WHAT TO WORK ON:
Once you have checked each line below, report only the number of lines that contain the word "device".

—————

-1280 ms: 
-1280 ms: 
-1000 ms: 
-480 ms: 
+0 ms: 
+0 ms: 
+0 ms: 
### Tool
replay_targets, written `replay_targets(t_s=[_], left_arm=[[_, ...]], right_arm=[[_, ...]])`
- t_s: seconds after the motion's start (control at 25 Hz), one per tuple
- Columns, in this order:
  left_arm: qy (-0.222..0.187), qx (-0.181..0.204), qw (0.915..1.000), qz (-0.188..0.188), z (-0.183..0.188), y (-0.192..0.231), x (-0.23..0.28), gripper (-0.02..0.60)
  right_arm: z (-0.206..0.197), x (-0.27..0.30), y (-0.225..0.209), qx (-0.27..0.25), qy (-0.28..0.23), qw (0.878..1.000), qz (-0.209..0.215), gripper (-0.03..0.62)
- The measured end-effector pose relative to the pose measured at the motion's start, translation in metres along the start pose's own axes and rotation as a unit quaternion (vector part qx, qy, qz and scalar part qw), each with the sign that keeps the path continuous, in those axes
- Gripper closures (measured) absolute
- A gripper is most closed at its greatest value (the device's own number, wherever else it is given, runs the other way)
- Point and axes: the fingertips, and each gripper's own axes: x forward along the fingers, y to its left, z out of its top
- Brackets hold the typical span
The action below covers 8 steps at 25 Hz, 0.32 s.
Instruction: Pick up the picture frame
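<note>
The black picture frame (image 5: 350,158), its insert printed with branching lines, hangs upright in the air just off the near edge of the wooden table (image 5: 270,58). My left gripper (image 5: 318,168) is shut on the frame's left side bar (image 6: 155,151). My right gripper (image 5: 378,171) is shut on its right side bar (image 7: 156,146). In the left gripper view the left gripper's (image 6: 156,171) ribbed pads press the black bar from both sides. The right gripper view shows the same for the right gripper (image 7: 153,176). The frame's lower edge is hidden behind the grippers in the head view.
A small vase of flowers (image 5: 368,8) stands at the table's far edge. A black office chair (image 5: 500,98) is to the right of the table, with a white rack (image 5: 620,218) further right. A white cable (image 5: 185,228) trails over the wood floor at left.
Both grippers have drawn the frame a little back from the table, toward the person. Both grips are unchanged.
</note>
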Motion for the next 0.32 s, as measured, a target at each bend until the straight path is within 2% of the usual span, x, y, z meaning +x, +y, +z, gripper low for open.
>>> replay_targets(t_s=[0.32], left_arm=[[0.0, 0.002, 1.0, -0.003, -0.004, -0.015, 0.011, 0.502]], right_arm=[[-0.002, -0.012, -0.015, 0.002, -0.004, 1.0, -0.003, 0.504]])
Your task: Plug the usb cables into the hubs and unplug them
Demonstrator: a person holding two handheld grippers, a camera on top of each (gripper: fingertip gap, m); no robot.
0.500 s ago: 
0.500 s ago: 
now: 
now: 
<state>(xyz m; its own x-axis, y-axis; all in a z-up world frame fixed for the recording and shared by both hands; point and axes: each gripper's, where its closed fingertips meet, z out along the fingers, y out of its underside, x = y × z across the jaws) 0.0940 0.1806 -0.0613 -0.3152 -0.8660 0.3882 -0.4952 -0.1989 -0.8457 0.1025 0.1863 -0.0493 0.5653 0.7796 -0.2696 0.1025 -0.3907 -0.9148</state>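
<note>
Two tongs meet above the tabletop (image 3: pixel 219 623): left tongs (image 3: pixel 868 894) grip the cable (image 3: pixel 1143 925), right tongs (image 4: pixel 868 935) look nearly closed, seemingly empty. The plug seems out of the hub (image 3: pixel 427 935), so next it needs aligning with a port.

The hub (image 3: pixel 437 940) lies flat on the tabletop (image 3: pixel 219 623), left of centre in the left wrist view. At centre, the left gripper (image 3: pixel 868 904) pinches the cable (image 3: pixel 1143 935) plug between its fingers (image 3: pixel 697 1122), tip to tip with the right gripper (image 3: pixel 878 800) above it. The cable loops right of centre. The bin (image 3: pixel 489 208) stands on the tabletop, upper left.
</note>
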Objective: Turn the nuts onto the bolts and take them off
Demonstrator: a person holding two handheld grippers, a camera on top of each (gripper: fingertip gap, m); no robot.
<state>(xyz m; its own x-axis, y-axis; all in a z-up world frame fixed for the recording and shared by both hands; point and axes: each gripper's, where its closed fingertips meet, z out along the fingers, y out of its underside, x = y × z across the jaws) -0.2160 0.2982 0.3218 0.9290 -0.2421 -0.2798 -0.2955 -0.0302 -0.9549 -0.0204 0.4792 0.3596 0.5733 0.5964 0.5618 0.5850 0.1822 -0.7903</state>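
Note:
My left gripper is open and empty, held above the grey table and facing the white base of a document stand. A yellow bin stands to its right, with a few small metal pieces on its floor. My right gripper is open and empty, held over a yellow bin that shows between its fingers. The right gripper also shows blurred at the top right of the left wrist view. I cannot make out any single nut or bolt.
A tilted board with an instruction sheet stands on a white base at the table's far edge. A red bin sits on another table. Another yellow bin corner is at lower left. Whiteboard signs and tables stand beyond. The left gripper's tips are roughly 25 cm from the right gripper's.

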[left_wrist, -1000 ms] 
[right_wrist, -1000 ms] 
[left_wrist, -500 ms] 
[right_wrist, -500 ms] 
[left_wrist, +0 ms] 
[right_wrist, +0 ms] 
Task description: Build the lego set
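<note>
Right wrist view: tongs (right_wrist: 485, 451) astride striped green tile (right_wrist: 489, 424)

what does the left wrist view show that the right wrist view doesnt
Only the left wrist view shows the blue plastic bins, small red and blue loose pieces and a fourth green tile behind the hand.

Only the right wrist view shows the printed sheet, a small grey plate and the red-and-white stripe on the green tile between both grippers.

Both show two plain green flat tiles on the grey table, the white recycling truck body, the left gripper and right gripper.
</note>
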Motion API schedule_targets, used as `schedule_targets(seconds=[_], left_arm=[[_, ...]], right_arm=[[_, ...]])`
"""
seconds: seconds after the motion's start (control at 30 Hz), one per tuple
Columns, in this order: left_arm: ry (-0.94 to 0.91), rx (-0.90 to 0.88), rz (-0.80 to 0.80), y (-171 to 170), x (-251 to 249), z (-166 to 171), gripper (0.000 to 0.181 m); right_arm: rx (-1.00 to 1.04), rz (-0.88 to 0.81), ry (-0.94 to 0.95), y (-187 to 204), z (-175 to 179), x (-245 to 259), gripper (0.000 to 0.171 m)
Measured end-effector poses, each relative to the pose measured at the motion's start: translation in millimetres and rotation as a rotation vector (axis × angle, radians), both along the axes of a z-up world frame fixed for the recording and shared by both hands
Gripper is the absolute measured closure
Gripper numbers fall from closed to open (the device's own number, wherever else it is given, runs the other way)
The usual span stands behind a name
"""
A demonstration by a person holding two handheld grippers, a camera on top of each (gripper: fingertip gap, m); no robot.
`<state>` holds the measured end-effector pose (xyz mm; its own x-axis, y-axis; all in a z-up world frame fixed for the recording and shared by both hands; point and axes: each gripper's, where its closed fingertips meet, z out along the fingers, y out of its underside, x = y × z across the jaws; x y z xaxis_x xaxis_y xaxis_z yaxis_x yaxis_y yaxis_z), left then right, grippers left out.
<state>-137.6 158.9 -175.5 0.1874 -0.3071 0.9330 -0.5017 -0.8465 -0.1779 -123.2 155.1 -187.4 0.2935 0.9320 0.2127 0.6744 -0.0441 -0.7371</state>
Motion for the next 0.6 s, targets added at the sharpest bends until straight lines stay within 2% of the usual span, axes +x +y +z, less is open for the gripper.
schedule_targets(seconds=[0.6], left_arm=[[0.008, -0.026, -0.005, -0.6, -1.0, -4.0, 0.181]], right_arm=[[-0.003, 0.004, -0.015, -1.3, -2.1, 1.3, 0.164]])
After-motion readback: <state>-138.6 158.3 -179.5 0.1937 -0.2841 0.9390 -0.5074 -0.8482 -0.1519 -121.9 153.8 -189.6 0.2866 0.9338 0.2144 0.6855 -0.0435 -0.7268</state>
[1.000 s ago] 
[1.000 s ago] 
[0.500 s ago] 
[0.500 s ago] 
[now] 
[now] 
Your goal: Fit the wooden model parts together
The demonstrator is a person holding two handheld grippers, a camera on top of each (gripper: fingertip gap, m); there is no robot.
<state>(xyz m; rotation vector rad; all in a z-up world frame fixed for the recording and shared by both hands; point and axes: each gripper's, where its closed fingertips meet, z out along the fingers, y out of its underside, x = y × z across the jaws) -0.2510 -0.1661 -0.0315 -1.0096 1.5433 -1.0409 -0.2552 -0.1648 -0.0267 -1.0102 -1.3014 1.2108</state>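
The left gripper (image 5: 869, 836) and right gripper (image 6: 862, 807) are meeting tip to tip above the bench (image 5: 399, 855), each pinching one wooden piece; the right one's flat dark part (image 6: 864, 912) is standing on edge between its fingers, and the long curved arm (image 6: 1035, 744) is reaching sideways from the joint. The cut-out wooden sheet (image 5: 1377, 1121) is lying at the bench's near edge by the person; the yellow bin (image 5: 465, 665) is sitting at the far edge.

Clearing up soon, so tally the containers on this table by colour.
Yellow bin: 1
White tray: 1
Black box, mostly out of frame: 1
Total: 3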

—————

EXERCISE OUTPUT:
2